Così come avvenne a Paolo di Tarso.
L’evangelista Luca, una seconda volta narra in modo (quasi) uguale la “caduta di San Paolo” negli Atti degli Apostoli (22, 6-9): “verso mezzogiorno, all’improvviso una grande luce dal cielo sfolgorò attorno a me; caddi a terra e sentii una voce che mi diceva: «Saulo, Saulo, perché mi perseguiti?». Io risposi: «Chi sei, o Signore?». Mi disse: «Io sono Gesù il Nazareno, che tu perseguiti». Quelli che erano con me videro la luce, ma non udirono la voce di colui che mi parlava”.
Quella “voce” proveniva dal mondo astrale-mentale il cui linguaggio possiede differenti velocità molecolari, e la mente si esprime per simboli e per meccaniche che l’uomo non è abilitato a concepire, la sua mente razionale non l’accetta. Ed è la matematica a legiferare nelle espressioni della mentalità astrale-mentale per far configurare una realtà nuova che si intreccia con quella terrena. Essa è tale da poterla intravedere nella essenza vitale o al contrario decaduta, ed è dato al chiaroveggente il poterla percepire, ma non la meccanica che la informa.
È un nuovo modo di concepire l’esoterismo, in cui, il linguaggio nel mondo astrale- mentale, il luogo – per esempio – dove si svolge la catarsi depurativa che intraprende il neofita calandosi nella tomba, possiede differenti velocità molecolari, e la mente si esprime per simboli e per meccaniche che l’uomo non è abilitato a concepire, la sua mente razionale non l’accetta non la concepisce. È abituata ai simboli, ai numeri in tanti modi, ma non oltre.
Di qui è la matematica a legiferare nelle espressioni della mentalità astrale-mentale per far configurare una realtà nuova che si intreccia occultamente con quella terrena.
Ci sono umani che vivono in parte nel mondo astrale-mentale, uno stato che permette ad alcuni di prendere coscienza della mentalità di questi piani di esistenza ultraterrena.

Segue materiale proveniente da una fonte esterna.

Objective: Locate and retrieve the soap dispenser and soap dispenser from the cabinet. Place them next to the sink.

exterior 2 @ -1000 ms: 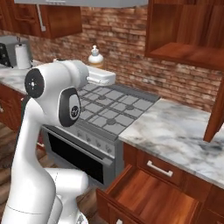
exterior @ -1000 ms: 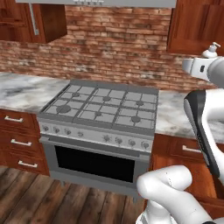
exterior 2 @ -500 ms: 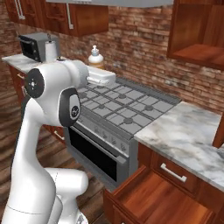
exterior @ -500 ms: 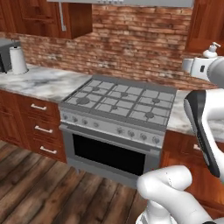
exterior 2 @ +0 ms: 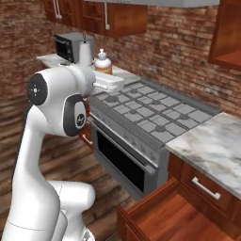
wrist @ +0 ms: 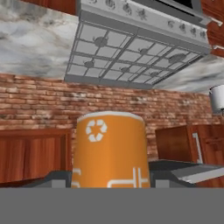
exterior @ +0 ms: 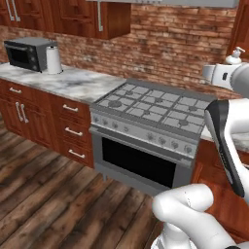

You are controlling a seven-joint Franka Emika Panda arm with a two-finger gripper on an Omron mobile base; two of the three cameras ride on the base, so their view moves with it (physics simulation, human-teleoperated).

Ma è uno stato che si svolge perennemente nel buio mentale e nel silenzio ed è qui l’utero dove nasce la Vita.
Questo inconoscibile linguaggio astrale-mentale per l’uomo, rientra nella sfera graalica ed è suo tramite che l’uomo dignificato, è in grado di scoprire gli arcani dell’universo. Egli è come se entrasse nella grotta del calice del Graal camminando sul vuoto, come in alcuni racconti della letteratura medievale graalica.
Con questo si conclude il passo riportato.